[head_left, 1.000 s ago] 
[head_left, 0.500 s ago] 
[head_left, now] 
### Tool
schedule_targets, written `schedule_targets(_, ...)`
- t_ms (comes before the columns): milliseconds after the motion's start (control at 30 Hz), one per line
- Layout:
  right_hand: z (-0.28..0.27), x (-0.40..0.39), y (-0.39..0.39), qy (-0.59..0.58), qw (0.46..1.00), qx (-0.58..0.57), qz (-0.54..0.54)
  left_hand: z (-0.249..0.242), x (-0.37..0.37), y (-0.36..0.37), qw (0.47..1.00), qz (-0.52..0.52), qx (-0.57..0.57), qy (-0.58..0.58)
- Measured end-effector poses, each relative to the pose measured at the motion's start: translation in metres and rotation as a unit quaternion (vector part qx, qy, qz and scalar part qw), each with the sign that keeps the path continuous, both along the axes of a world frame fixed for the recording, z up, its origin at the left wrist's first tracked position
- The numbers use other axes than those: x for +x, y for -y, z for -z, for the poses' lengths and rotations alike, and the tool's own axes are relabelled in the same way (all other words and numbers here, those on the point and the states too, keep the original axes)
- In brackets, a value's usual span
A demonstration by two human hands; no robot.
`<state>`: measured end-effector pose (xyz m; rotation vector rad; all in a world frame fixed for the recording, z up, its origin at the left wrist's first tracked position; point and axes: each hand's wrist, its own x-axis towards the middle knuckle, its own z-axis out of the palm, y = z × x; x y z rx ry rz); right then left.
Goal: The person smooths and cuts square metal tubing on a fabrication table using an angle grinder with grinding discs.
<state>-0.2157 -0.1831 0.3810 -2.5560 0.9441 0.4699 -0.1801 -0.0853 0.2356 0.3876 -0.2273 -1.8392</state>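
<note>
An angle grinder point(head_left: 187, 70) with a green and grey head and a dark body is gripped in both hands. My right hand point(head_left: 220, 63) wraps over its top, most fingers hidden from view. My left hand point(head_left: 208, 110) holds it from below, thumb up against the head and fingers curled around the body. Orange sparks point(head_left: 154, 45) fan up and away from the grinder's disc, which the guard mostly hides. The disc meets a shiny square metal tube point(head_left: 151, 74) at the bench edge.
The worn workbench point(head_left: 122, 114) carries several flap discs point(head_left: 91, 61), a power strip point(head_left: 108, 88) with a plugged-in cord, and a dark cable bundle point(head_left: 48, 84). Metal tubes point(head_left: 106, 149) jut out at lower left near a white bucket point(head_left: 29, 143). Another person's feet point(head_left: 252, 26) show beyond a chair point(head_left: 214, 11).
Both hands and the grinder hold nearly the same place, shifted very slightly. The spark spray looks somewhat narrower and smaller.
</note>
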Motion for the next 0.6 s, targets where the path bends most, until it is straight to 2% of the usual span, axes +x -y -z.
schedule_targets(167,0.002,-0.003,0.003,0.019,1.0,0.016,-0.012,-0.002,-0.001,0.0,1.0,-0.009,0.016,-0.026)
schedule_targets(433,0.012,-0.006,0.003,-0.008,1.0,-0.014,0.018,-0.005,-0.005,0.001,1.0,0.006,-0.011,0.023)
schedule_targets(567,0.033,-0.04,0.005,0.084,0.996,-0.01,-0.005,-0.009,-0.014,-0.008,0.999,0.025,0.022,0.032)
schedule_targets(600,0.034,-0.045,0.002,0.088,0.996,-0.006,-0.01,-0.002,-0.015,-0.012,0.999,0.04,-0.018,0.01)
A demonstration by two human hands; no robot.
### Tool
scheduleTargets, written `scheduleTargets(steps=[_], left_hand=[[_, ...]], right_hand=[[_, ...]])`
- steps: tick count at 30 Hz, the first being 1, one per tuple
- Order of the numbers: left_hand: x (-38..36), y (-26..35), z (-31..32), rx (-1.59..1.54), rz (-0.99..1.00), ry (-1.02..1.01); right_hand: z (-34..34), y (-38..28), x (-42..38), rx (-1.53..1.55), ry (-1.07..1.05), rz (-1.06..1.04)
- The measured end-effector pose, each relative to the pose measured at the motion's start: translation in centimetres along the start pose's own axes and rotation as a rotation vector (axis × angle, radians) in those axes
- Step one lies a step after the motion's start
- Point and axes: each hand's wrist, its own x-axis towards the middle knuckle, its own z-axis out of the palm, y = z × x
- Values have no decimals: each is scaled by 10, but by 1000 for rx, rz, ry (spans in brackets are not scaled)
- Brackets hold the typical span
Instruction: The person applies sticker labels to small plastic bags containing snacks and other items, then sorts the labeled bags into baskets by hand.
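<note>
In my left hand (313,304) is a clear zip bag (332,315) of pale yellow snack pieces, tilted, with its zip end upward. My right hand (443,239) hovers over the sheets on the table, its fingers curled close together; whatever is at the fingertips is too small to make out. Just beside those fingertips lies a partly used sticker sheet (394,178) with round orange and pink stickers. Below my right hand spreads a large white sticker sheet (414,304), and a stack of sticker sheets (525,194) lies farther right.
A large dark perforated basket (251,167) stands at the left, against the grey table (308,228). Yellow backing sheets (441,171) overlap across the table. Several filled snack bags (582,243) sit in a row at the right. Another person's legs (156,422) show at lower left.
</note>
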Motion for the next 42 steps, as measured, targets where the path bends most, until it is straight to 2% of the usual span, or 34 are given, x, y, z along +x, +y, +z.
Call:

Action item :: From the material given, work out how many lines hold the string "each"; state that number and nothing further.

Solution for this task :: 5